Family of Liars

“Gag me,” says Bess. “But it’s probably not.”

“You could never unsee it,” I tell them.

“Okay, fine, whatever,” says Penny. “You brought it up.”





11.


TONIGHT, TIPPER CUTS early summer flowers from the kitchen garden. She lays the picnic table with a runner down the center. She wears a clean white apron and grills salmon. There are round slices of lemon in our glasses. After we eat, since Luda isn’t here yet, my sisters and I help with the dishes.

Later, Penny steals a bottle of wine from the cellar. I get a corkscrew and we leave to go to sit on the porch of Pevensie, Uncle Dean’s house.

Pevensie is not as big as Clairmont. It looks out across the newly built tennis courts and the wooden walkways that go from place to place. In the distance, you can see the family dock. The small motorboat (Guzzler) is tied up there, and so is the sailboat. The big motorboat is usually at the back dock, which the staff members use.

We pour the wine into paper cups and talk, mostly about school, even though we’re finally free of it. Penny’s friend Erin Riegert arrives tomorrow for an indefinite stay. The two of them were inseparable at North Forest.

“I hope she doesn’t hate me when she gets here,” says Penny thoughtfully.

“Why would Erin hate you?” I ask.

“She would never,” says Bess.

“She lives in an apartment.
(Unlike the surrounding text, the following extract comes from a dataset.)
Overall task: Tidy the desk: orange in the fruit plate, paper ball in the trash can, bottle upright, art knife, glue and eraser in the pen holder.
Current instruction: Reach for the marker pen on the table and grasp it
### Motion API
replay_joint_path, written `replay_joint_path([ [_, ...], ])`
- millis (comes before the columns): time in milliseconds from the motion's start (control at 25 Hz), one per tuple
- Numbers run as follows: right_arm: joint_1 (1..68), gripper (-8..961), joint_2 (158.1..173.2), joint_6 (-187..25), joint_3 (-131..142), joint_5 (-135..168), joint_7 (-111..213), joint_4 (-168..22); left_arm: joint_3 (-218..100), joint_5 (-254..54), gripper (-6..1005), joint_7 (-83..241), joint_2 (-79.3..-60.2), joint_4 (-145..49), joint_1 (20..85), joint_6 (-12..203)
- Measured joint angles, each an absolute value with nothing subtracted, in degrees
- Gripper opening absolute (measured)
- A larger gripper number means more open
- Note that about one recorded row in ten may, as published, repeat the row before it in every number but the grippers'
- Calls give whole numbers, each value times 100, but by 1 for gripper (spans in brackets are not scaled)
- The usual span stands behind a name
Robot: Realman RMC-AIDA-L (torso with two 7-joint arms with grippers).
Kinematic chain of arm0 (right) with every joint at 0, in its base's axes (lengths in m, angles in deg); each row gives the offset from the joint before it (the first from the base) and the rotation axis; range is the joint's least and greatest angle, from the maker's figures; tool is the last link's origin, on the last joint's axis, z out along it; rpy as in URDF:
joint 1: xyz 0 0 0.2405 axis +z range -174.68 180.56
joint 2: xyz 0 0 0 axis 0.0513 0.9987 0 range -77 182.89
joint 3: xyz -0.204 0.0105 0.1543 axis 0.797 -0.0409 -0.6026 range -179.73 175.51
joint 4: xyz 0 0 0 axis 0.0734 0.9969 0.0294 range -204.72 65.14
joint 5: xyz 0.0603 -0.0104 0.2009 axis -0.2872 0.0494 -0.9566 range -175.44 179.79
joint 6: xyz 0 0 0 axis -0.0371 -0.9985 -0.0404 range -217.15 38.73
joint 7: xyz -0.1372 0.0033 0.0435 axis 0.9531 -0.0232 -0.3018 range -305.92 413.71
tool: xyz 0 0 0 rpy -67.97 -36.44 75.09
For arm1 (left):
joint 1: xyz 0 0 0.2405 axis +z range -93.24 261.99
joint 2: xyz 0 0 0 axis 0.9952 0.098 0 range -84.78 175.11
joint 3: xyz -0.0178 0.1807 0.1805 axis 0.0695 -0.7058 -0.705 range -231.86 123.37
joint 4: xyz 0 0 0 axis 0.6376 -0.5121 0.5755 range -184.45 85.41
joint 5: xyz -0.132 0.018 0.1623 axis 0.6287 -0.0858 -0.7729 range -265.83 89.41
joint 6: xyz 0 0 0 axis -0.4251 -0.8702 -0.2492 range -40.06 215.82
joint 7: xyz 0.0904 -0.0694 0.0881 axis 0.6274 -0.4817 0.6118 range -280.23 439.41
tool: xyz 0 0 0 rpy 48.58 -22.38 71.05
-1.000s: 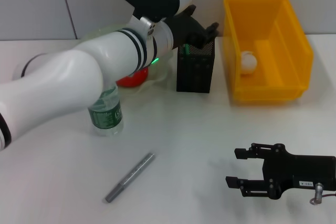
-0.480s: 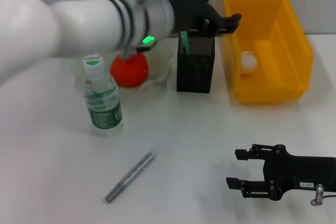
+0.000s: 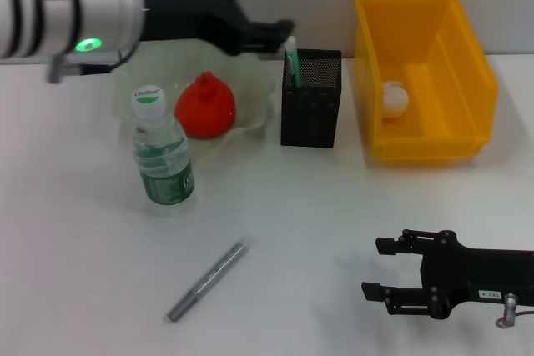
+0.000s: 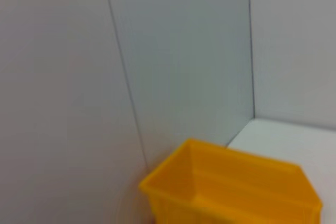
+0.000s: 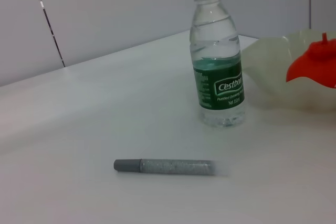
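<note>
The orange lies in the pale fruit plate. In front of the plate the bottle stands upright. The grey art knife lies flat on the table. A white paper ball rests in the yellow trash can. A green and white stick pokes out of the black mesh pen holder; I cannot tell whether it is the glue. The eraser is out of view. My left gripper hovers just left of the pen holder's top. My right gripper rests open at the front right.
A grey wall runs along the table's back edge. The left arm reaches across the back left, above the fruit plate. White tabletop lies between the art knife and the right gripper.
The left arm has swung back to the left, its gripper moving from above the pen holder and trash can to beside the holder. The orange and the bottle's cap are now uncovered. The right gripper stayed put.
</note>
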State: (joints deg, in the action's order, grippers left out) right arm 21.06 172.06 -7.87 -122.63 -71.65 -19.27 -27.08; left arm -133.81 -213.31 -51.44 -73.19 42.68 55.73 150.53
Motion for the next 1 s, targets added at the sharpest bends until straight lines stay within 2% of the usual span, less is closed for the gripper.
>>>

With only her mom. She’s like, on scholarship, I think.”

“You don’t know if she’s on scholarship?”

“She is on scholarship. Okay? She is.”

“I wish I could have had a friend up,” says Bess.

“You could have someone,” says Penny.

“Mother told me no. She said there’d be too many people and it was your year.”

That sounds like Tipper. She has never tried to parcel things equally among her children, but instead decides that it’s someone’s turn, or someone is the queen today.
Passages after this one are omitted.